北斎や門人たちも王朝文学をテーマに作品を描いた
大河ドラマなどでも注目されている、平安時代のみやびな世界。江戸時代にも平安時代の研究や古典の教育、出版が盛んだったという。書物が流通することで、宮廷の風俗や文学の絵画化が盛んになり、北斎や門人たちも、紫式部など平安時代に活躍した人物や都の暮らしをイメージして『源氏物語』『伊勢物語』のような王朝文学を絵画化した作品を多数描いている。単に物語の場面や歌意を絵画化するだけでなく、着物や調度に王朝文学ゆかりの意匠を取り入れた作品も描いていた。
広報担当者は「本展では、北斎らによる平安時代や王朝文学に関する作品を通し、北斎らが抱いた平安時代のイメージ、王朝文学の世界観とその広がりについて紹介します。江戸時代に息づく平安のみやびをお楽しみください」と、その魅力について語る。
江戸時代の平安像から王朝ゆかりの意匠まで四章に分けて紹介
序章では江戸時代に『源氏物語』や『伊勢物語』など、古典文学の写本や解説書の流布により広まった「平安時代」のイメージ形成の背景に迫る。遊女が書物を読んでいる葛飾北斎の「枕草子を読む娘」などの作品を紹介する。

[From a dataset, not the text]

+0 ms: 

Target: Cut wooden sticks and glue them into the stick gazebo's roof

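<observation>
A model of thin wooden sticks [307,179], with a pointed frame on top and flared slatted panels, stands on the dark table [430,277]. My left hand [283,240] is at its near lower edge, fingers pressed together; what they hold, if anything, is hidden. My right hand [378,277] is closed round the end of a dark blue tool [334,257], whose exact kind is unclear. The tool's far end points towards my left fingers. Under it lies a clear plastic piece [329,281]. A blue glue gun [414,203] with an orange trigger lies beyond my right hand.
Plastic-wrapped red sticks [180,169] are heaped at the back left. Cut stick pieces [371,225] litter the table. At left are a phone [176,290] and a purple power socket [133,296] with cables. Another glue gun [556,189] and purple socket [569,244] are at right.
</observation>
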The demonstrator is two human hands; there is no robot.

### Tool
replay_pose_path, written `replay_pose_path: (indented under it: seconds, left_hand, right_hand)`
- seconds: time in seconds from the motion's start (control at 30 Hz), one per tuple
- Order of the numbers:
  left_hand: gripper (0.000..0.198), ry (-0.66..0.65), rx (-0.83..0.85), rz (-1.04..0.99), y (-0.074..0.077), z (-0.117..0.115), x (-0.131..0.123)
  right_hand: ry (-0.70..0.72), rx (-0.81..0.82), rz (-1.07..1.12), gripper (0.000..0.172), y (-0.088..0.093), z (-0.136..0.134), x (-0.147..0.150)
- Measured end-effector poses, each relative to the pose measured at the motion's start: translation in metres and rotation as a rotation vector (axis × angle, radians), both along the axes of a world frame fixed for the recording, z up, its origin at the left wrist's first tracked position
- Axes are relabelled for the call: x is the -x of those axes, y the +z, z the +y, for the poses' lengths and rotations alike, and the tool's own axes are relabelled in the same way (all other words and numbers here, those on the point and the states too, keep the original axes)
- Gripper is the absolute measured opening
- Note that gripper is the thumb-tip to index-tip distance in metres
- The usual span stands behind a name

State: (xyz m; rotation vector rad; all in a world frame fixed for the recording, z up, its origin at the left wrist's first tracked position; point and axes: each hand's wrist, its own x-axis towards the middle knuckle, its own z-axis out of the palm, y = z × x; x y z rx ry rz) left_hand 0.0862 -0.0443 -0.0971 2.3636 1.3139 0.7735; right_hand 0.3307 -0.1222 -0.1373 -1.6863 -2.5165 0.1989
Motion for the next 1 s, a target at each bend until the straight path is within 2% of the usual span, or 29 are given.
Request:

第一章では、宮中行事や都の日常生活などを題材とした、北斎たちが描く王朝風の作品に焦点を当てる。都で、江戸時代以降、平安朝の生活・文化や妖怪・怪異といった伝説がいかにイメージ化され広く流布していったか、その流れがうかがえる。
第二章では、北斎や門人たちが『源氏物語』『伊勢物語』などの王朝文学を題材に手掛けた幅広い作品に迫る。人物表現を江戸時代の髪型や服装に置き換えた平安×江戸時代のユニークな作品にも注目したい。
第三章では王朝文学にまつわる文様や物語から着想を得たデザインに着目。『源氏物語』「第五十一帖『浮舟』」を題材に北斎が手掛けた櫛のデザインの絵手本など珍しい作品が目を引く。
開催概要
「北斎が紡ぐ平安のみやび―江戸に息づく王朝文学」
開催期間:2024年9月18日(水)~11月24日(日)
※前後期で一部展示替えを実施
前期:9月18日(水)~10月20日(日)
後期:10月22日(火)~11月24日(日)
開催時間:9:30~17:30(入館は~17:00)
休館日:月 ・9月24日(火)・10月15日(火)、11月5日(火)※9月23日(月・休)、10月14日(月・祝)、11月4日(月・休)は開館。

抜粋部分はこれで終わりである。